Exercise objective:
Type out the data below in its entirety, exactly as given.

Recorded data:
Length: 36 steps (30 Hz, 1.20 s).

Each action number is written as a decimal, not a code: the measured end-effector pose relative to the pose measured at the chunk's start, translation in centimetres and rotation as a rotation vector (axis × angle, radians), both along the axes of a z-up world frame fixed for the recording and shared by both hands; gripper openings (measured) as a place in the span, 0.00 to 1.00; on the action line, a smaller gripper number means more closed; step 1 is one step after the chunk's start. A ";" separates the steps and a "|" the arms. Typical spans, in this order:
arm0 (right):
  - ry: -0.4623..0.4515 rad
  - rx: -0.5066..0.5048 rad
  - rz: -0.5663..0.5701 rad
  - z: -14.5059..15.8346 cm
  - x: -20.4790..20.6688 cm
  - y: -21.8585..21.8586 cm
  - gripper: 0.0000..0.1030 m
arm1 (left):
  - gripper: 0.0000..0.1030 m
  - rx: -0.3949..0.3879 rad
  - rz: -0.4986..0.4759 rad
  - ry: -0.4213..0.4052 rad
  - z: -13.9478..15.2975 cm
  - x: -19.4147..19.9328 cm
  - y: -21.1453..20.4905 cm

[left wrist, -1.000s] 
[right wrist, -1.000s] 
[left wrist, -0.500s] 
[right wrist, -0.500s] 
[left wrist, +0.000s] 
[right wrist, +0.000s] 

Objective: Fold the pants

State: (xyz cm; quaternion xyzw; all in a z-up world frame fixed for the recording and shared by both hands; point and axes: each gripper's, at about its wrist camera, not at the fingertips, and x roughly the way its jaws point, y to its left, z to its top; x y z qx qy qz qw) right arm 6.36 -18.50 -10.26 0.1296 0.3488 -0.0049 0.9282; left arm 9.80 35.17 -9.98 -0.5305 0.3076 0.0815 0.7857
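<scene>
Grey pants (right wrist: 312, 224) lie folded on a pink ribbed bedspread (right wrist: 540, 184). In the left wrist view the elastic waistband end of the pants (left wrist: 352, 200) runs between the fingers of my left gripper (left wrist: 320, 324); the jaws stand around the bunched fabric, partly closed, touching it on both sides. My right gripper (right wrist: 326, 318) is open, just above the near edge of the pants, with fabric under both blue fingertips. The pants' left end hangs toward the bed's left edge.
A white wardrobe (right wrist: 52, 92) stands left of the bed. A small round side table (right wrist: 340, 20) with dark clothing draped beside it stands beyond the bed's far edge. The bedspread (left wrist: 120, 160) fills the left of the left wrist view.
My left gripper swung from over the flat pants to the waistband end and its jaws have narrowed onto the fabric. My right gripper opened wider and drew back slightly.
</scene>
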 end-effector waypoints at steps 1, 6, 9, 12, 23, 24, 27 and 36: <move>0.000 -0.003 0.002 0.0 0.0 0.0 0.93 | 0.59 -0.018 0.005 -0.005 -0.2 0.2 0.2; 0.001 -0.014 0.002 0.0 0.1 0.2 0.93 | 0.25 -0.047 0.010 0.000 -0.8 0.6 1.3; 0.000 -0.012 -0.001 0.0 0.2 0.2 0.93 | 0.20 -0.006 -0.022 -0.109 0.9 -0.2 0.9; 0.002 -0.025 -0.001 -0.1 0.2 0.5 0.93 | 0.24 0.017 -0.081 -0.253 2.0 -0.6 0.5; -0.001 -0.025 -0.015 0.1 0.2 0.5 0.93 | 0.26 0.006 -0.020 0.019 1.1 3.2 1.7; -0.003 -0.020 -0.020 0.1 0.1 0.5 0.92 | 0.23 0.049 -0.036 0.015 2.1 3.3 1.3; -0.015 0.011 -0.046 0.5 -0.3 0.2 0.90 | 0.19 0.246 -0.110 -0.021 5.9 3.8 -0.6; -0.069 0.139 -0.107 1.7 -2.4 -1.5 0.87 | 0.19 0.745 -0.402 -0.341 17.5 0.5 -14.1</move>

Result of the task:
Length: 36 steps (30 Hz, 1.20 s).

Each action number is written as a decimal, not a code: the measured end-effector pose relative to the pose measured at the chunk's start, translation in centimetres and rotation as a rotation vector (axis × angle, radians), both along the axes of a z-up world frame fixed for the recording and shared by both hands; gripper openings (measured) as a place in the span, 0.00 to 1.00; on the action line, a smaller gripper number means more closed; step 1 is one step after the chunk's start. A ";" separates the steps and a "|" the arms. Typical spans, in this order:
arm0 (right):
  - ry: -0.4623..0.4515 rad
  - rx: -0.5066..0.5048 rad
  - rz: -0.5663..0.5701 rad
  - z: -14.5059..15.8346 cm
  - x: -20.4790..20.6688 cm
  - y: -21.8585..21.8586 cm
  - gripper: 0.0000..0.1030 m
arm1 (left):
  - gripper: 0.0000..0.1030 m
  - rx: -0.3949..0.3879 rad
  - rz: -0.4986..0.4759 rad
  - ry: -0.4213..0.4052 rad
  - z: -13.9478..15.2975 cm
  - x: -19.4147..19.9328 cm
  - y: -21.1453..20.4905 cm

[left wrist, -1.000s] 
[right wrist, -1.000s] 
[left wrist, -0.500s] 
[right wrist, -0.500s] 
[left wrist, +0.000s] 
[right wrist, +0.000s] 

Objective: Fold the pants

State: (xyz cm; quaternion xyzw; all in a z-up world frame fixed for the recording and shared by both hands; point and axes: each gripper's, at about its wrist camera, not at the fingertips, and x roughly the way its jaws point, y to its left, z to its top; x y z qx qy qz qw) right arm 6.36 -18.50 -10.26 0.1296 0.3488 -0.0049 0.9282; left arm 9.80 35.17 -9.98 -0.5305 0.3076 0.0815 0.7857
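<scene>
Grey pants (right wrist: 312, 224) lie folded on a pink ribbed bedspread (right wrist: 540, 184). In the left wrist view the elastic waistband end of the pants (left wrist: 352, 200) runs between the fingers of my left gripper (left wrist: 320, 324); the jaws stand around the bunched fabric, partly closed, touching it on both sides. My right gripper (right wrist: 326, 318) is open, just above the near edge of the pants, with fabric under both blue fingertips. The pants' left end hangs toward the bed's left edge.
A white wardrobe (right wrist: 52, 92) stands left of the bed. A small round side table (right wrist: 340, 20) with dark clothing draped beside it stands beyond the bed's far edge. The bedspread (left wrist: 120, 160) fills the left of the left wrist view.
My left gripper swung from over the flat pants to the waistband end and its jaws have narrowed onto the fabric. My right gripper opened wider and drew back slightly.
</scene>
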 end-effector waypoints at steps 1, 6, 9, 12, 23, 24, 27 and 36: <move>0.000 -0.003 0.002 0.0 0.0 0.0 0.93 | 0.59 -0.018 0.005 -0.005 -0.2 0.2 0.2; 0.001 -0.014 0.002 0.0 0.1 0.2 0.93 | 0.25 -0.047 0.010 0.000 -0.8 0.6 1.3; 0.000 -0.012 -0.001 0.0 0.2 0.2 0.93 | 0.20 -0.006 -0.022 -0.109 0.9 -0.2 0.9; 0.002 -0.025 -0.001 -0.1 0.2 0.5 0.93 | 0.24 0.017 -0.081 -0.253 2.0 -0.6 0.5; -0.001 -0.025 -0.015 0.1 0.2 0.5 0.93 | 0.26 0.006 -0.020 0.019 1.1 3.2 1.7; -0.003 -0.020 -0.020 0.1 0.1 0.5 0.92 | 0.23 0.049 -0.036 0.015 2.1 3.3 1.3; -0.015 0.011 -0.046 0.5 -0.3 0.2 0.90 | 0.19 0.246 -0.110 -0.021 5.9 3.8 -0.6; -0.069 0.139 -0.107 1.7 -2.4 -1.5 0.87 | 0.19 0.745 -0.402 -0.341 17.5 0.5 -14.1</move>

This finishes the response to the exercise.